Work item: Among the entries below, find every line that contains the string "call", then copy it.

=== Exercise input ===

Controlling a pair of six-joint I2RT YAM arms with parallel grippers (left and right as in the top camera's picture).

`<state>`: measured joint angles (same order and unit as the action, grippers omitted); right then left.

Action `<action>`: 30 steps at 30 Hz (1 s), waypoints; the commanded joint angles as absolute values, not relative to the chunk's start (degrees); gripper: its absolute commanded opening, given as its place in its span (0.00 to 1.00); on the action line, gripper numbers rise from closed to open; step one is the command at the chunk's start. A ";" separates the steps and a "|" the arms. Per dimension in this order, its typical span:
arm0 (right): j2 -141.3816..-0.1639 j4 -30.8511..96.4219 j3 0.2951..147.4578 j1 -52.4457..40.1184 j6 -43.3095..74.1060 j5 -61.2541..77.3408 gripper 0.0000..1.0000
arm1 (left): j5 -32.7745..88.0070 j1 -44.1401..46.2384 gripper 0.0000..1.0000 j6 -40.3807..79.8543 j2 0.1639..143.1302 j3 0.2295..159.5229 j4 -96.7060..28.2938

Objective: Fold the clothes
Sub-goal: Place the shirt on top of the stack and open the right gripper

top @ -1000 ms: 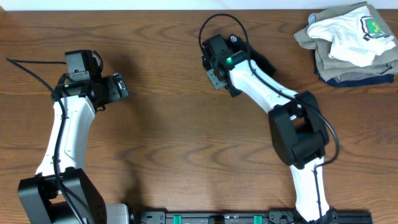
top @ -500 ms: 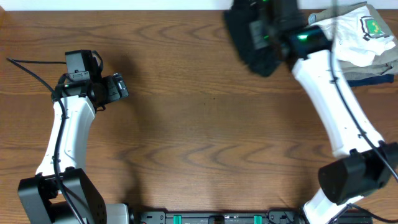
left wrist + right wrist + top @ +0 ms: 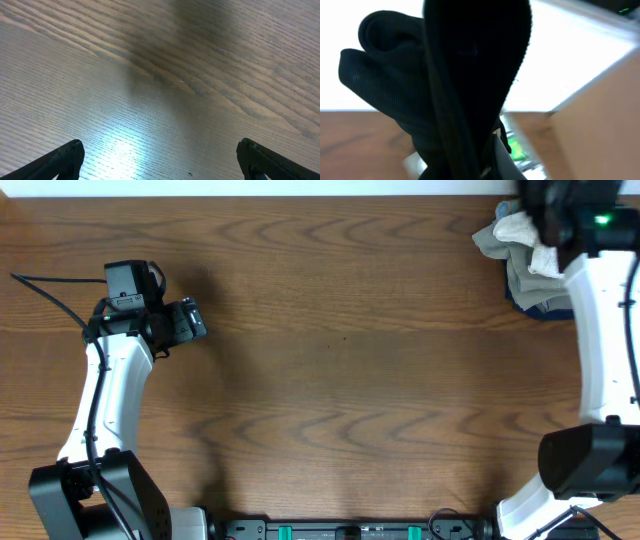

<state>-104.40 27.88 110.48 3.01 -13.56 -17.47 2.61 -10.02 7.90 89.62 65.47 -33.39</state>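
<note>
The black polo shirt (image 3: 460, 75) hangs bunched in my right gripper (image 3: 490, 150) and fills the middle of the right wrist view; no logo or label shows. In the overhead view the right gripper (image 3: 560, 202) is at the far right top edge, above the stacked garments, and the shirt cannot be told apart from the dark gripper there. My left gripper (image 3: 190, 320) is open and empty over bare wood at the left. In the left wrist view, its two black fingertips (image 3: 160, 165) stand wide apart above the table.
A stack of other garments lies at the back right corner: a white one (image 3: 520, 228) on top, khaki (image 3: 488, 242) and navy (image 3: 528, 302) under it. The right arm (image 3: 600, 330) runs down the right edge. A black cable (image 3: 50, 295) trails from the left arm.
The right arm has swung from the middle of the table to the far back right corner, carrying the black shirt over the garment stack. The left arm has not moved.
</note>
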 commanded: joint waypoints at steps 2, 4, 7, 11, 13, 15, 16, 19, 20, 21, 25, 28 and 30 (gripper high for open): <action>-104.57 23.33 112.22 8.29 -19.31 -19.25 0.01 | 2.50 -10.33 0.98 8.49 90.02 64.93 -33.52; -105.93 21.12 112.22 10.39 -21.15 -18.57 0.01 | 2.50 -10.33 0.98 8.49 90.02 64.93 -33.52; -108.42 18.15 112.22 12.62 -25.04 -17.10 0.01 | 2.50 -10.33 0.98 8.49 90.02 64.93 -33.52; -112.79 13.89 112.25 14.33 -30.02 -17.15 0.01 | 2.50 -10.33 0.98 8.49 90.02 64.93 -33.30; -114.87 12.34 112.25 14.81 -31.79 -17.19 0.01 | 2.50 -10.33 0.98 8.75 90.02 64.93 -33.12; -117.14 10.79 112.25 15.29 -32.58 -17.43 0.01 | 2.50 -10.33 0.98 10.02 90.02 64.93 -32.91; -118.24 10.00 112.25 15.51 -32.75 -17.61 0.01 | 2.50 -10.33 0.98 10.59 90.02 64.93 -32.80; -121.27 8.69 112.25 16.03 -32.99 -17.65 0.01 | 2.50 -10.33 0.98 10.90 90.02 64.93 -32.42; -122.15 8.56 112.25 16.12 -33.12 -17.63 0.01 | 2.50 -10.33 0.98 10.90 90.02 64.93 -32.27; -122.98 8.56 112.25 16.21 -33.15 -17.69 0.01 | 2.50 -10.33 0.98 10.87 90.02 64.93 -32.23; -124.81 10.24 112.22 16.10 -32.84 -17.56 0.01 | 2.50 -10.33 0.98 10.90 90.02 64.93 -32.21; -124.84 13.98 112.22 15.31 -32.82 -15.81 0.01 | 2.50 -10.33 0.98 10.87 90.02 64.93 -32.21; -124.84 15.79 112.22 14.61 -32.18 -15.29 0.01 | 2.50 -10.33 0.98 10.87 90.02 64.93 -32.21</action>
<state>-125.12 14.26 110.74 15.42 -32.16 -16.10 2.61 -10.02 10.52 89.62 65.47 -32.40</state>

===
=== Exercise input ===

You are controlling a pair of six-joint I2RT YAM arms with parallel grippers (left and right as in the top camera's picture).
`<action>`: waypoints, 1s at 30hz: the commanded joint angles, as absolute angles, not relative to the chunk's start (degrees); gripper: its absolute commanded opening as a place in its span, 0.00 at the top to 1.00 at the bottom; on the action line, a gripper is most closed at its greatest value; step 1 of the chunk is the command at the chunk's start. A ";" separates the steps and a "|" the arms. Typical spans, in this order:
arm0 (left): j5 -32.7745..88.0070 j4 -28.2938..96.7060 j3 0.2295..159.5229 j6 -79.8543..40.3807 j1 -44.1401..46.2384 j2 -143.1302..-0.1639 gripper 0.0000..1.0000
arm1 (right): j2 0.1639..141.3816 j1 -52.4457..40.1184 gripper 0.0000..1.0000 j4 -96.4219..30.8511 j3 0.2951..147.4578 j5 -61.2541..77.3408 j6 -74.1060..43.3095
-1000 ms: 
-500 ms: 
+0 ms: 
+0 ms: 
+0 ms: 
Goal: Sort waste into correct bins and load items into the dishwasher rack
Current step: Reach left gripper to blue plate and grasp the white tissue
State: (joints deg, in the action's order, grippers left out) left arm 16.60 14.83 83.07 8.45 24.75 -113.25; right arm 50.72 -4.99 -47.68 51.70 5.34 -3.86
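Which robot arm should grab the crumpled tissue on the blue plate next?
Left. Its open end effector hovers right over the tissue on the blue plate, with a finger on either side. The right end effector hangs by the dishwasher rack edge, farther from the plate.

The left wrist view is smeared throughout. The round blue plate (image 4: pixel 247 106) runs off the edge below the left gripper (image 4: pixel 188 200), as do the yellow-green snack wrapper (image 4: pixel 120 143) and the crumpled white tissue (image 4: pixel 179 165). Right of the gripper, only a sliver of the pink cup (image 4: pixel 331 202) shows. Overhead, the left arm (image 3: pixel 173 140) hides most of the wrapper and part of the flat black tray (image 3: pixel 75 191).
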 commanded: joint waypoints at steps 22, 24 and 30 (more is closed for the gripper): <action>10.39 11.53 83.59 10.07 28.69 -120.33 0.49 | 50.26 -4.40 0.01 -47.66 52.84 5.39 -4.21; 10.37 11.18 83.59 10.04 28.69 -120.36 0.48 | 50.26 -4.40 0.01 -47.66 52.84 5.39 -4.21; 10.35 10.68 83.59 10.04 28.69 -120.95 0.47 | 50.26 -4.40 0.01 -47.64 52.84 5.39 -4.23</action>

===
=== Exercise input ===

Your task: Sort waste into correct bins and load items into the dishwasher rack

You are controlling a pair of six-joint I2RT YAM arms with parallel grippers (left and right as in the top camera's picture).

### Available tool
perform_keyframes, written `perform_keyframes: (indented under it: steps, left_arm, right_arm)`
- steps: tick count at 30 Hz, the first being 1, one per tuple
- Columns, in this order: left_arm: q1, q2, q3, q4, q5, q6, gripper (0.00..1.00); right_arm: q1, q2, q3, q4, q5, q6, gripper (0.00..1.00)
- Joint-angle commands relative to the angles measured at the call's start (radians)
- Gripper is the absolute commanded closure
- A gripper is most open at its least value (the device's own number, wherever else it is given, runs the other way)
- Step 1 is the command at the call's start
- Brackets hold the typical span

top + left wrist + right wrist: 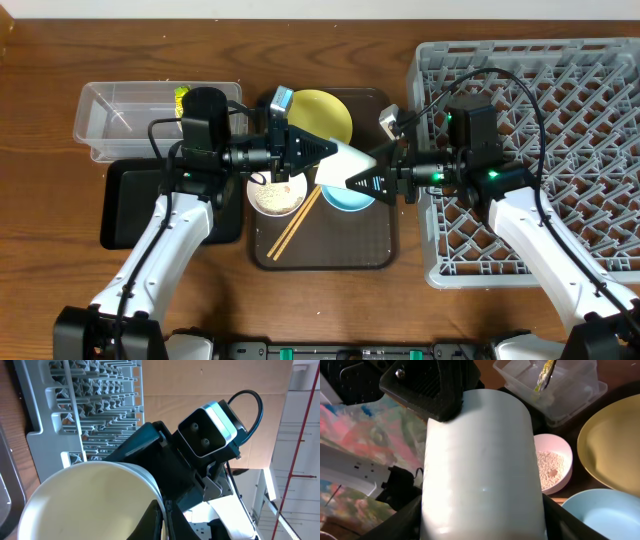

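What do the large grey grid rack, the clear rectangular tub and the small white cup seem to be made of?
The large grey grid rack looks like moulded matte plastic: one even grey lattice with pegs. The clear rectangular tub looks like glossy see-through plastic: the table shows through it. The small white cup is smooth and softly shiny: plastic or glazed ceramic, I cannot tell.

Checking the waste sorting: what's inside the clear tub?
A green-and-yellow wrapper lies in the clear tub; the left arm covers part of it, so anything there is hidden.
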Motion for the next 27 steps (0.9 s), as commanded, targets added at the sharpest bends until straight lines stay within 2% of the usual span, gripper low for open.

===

Response area:
- Joint-angle commands relative to the angles measured at the call's start (radians)
- Step 1 is the command at the call's start

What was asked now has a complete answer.